Please retype the records below exactly as they stand.

[Opening Task inputs section]

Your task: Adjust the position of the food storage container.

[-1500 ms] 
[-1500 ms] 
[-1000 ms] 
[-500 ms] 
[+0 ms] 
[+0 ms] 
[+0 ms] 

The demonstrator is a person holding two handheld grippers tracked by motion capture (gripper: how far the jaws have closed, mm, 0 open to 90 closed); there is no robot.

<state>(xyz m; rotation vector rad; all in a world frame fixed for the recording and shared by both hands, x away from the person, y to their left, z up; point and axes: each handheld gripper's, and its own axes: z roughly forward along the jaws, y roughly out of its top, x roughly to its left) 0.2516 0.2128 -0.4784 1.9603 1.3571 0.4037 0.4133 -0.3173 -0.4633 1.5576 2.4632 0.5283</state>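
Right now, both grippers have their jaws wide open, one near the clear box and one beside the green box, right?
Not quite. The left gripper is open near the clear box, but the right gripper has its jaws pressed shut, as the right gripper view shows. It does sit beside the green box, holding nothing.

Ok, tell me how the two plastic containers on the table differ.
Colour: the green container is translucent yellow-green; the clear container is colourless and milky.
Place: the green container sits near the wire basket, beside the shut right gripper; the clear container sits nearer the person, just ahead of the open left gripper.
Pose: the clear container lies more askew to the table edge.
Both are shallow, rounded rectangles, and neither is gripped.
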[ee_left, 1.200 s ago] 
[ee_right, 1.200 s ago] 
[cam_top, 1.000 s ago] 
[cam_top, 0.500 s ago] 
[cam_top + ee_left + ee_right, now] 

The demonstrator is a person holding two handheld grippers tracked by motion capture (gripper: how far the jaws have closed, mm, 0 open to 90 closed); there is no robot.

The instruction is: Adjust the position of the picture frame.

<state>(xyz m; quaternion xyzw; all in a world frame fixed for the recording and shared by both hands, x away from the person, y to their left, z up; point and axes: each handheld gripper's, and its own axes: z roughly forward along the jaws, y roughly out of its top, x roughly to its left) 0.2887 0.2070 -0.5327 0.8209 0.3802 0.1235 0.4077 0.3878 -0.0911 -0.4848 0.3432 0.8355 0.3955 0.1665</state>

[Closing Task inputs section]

## Reply to the task
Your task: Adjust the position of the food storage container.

[-1500 ms] 
[-1500 ms] 
[-1000 ms] 
[-500 ms] 
[+0 ms] 
[+0 ms] 
[+0 ms] 

The demonstrator is a person holding two handheld grippers tracked by motion capture (gripper: how far the jaws have closed, mm, 0 open to 90 closed); there is no robot.

<state>(xyz m; rotation vector rad; all in a world frame fixed for the recording and shared by both hands, x away from the person, y to their left, z up; point and axes: each handheld gripper's, and its own axes: z roughly forward along the jaws, y roughly out of its top, x roughly to its left) 0.2516 0.2128 -0.4784 1.9603 1.3571 0.4037 0.4133 -0.3173 -0.4633 1.5576 2.4632 0.5283</state>
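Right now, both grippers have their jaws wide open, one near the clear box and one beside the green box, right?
Not quite. The left gripper is open near the clear box, but the right gripper has its jaws pressed shut, as the right gripper view shows. It does sit beside the green box, holding nothing.

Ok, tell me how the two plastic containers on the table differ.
Colour: the green container is translucent yellow-green; the clear container is colourless and milky.
Place: the green container sits near the wire basket, beside the shut right gripper; the clear container sits nearer the person, just ahead of the open left gripper.
Pose: the clear container lies more askew to the table edge.
Both are shallow, rounded rectangles, and neither is gripped.
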[ee_left, 1.200 s ago] 
[ee_right, 1.200 s ago] 
[cam_top, 1.000 s ago] 
[cam_top, 0.500 s ago] 
[cam_top + ee_left + ee_right, now] 

The demonstrator is a person holding two handheld grippers tracked by motion capture (gripper: how far the jaws have closed, mm, 0 open to 90 closed); there is no robot.

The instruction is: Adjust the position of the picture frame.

<state>(xyz m; quaternion xyzw; all in a world frame fixed for the recording and shared by both hands, x away from the person, y to their left, z up; point and axes: each handheld gripper's, and its own axes: z roughly forward along the jaws, y roughly out of its top, x roughly to its left) 0.2887 0.2070 -0.5327 0.8209 0.3802 0.1235 0.4077 0.3878 -0.0911 -0.4848 0.3432 0.8355 0.3955 0.1665</state>

Nothing more will be written for this answer.